EXERCISE INPUT:
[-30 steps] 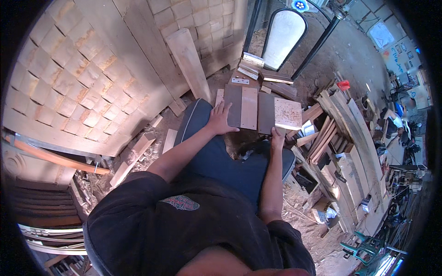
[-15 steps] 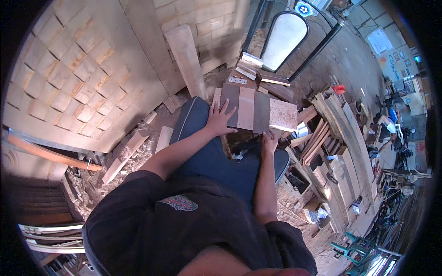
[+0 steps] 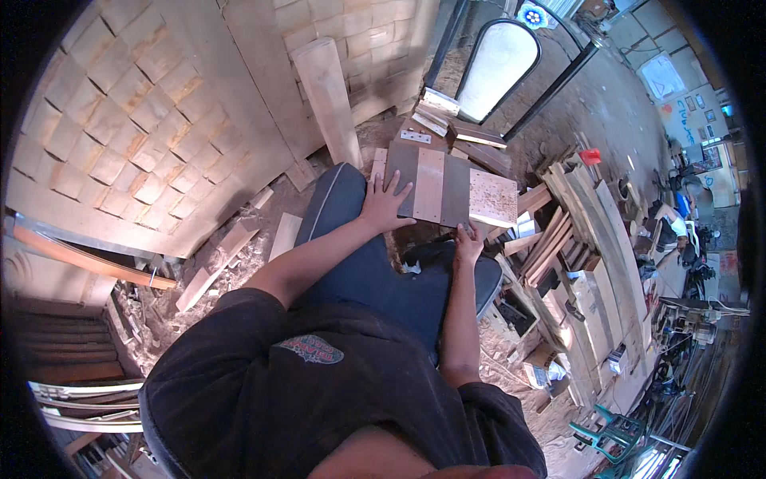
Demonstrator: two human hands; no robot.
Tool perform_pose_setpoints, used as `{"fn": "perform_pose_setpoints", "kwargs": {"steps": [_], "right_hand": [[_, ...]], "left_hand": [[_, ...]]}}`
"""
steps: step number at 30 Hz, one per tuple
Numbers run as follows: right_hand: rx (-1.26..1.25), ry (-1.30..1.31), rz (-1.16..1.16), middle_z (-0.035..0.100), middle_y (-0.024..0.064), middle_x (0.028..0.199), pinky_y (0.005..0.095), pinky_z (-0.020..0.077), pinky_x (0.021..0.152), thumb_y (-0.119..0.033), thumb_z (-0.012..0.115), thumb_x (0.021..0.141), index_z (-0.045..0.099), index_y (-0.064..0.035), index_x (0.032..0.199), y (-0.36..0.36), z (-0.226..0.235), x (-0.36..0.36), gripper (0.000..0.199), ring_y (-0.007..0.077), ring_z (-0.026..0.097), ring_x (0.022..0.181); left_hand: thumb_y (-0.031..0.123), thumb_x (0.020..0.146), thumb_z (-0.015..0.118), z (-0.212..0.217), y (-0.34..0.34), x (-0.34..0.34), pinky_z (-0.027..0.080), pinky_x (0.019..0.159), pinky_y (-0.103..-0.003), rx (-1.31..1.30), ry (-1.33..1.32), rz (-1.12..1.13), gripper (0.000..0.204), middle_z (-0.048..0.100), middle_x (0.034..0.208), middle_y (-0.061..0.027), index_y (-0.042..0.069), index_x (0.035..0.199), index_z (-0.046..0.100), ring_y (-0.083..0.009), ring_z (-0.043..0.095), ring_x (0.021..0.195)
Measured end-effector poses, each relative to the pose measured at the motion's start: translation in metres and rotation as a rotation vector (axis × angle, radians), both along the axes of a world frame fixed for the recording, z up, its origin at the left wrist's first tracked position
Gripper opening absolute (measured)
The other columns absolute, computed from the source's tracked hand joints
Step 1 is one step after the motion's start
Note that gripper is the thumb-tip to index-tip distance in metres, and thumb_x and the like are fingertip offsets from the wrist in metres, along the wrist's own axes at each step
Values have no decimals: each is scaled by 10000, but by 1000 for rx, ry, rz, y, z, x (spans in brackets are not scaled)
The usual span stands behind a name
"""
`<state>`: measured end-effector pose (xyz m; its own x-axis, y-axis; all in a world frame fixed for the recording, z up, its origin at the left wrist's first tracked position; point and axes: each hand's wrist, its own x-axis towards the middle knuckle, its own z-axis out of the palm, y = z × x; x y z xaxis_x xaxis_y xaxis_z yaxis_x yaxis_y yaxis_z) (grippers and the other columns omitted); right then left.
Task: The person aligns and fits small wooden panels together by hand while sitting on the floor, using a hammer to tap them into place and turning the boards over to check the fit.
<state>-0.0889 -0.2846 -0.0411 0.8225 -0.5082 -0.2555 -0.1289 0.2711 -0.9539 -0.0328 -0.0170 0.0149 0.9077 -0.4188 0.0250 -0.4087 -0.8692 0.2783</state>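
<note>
Fingers of the left hand (image 3: pixel 386 203) are spread flat, palm down, pressing on the near left edge of the panel (image 3: pixel 435 188), a flat board of dark and pale wood strips. On the other side, the right hand (image 3: pixel 468 241) has its fingers curled at the panel's near right edge; they seem to pinch or steady that edge, though from above I cannot tell whether they really clamp it.

That panel lies in front of the seated person's knees, resting on a low stack of boards (image 3: pixel 471 137), with a speckled pale block (image 3: pixel 492 198) butted against its right side. Offcuts (image 3: pixel 570 215) lean in a heap to the right, and a wall of wood shingles (image 3: pixel 120 136) fills the left.

To my eye the step in hand is squaring and holding the panel in place, both hands settling it. Whatever comes after would want the left palm to keep it from sliding while the right adjusts that corner carefully.
</note>
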Motion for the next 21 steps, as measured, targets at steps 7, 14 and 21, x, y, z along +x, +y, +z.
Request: {"fn": "perform_pose_setpoints", "kwargs": {"steps": [7,14,21], "right_hand": [[-46,14,26,639,27,823,210,394,524,1,713,850,570,-4,1202,-5,1,2,380,88,569,644],[-29,-8,23,636,34,844,226,415,561,-11,718,853,566,-18,1198,-9,-5,2,377,103,578,677],[-38,-25,24,678,113,974,266,511,660,-42,743,834,559,22,1224,-10,-10,1,436,155,641,793]], "left_hand": [[722,756,618,1,-4,1,172,1147,-603,4,-33,-7,936,226,1574,-226,206,1500,380,-554,256,1375],[717,754,620,3,-5,1,187,1147,-593,-18,-38,-14,929,241,1566,-232,189,1486,405,-545,265,1373],[683,756,644,2,-4,2,189,1146,-595,-30,-32,-28,922,257,1558,-234,169,1484,405,-545,264,1372]]}}
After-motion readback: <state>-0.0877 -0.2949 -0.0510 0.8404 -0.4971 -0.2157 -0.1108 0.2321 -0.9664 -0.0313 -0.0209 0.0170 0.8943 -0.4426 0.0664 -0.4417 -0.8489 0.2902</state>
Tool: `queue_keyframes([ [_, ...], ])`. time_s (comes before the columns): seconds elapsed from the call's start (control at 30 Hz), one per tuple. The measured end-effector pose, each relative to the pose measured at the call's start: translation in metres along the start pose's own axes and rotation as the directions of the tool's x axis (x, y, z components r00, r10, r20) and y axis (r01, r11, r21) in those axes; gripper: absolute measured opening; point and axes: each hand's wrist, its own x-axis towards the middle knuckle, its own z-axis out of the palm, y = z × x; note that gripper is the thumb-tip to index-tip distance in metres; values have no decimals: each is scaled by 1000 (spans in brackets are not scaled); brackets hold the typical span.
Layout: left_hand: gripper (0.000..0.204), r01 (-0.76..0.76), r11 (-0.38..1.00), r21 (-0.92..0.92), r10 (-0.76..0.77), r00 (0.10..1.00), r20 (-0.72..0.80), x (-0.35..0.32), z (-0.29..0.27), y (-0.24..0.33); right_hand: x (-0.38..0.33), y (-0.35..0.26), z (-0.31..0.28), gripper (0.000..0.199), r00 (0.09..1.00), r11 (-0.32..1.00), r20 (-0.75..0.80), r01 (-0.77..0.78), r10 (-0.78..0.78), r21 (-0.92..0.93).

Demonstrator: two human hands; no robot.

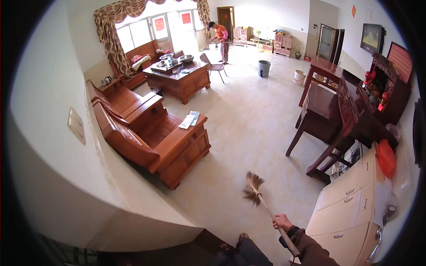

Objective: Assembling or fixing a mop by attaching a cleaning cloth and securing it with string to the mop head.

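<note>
My right hand is wrapped round the wooden handle of a broom. The handle slants from beside my forearm at the lower right up toward the middle of the floor. At its far end the brown bristle head fans out over the pale tiled floor; whether it touches the floor I cannot tell. My left hand does not show in the view. My feet and dark trousers appear at the lower edge, left of the broom.
Wooden armchairs and a low wooden table line the left. Dark wooden furniture and a pale cabinet flank the right. Farther off are a grey bin, a white bucket, a chair and another person.
</note>
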Motion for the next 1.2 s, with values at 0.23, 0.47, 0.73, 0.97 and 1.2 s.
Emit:
queue_keyframes([
  [0.23,42,-7,997,80,0,997,83,59,71,91,-23,-39,-36,11,996,926,-7,-80,89,368],
  [0.47,42,-57,995,77,45,987,155,92,153,213,-93,-101,-63,7,963,829,-14,-224,269,513],
  [0.73,41,-80,993,92,58,974,220,130,237,319,-44,-66,-110,13,928,726,-76,-232,364,648],
  [0.97,41,-13,993,121,-14,974,225,196,299,395,47,-139,-84,47,997,981,39,58,-67,187],
  [1.2,41,1,989,151,-36,973,229,250,335,507,250,-284,-45,36,965,916,114,180,-235,359],
])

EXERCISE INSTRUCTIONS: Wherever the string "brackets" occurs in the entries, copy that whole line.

ANSWER TO THE PROBLEM:
Values have no decimals: each is scaled by 10000, but by 1000 for rx, ry, rz, y, z, x (spans in brackets are not scaled)
Tool: `queue_keyframes([ [_, ...], ])`. time_s (comes before the columns): seconds elapsed from the call's start (control at 30 Hz), one per tuple. The measured end-effector pose, each relative to the pose measured at the call's start: translation in metres along the start pose's own axes and rotation as the directions of the tool's x axis (x, y, z components r00, r10, r20) and y axis (r01, r11, r21) in those axes; gripper: absolute measured opening; point and axes: each hand's wrist, its own x-axis towards the middle knuckle, its own z-axis out of the palm, y = z × x; note that gripper is the thumb-tip to index-tip distance in metres; values have no decimals: each is scaled by 1000 (spans in brackets are not scaled); brackets hold the typical span.

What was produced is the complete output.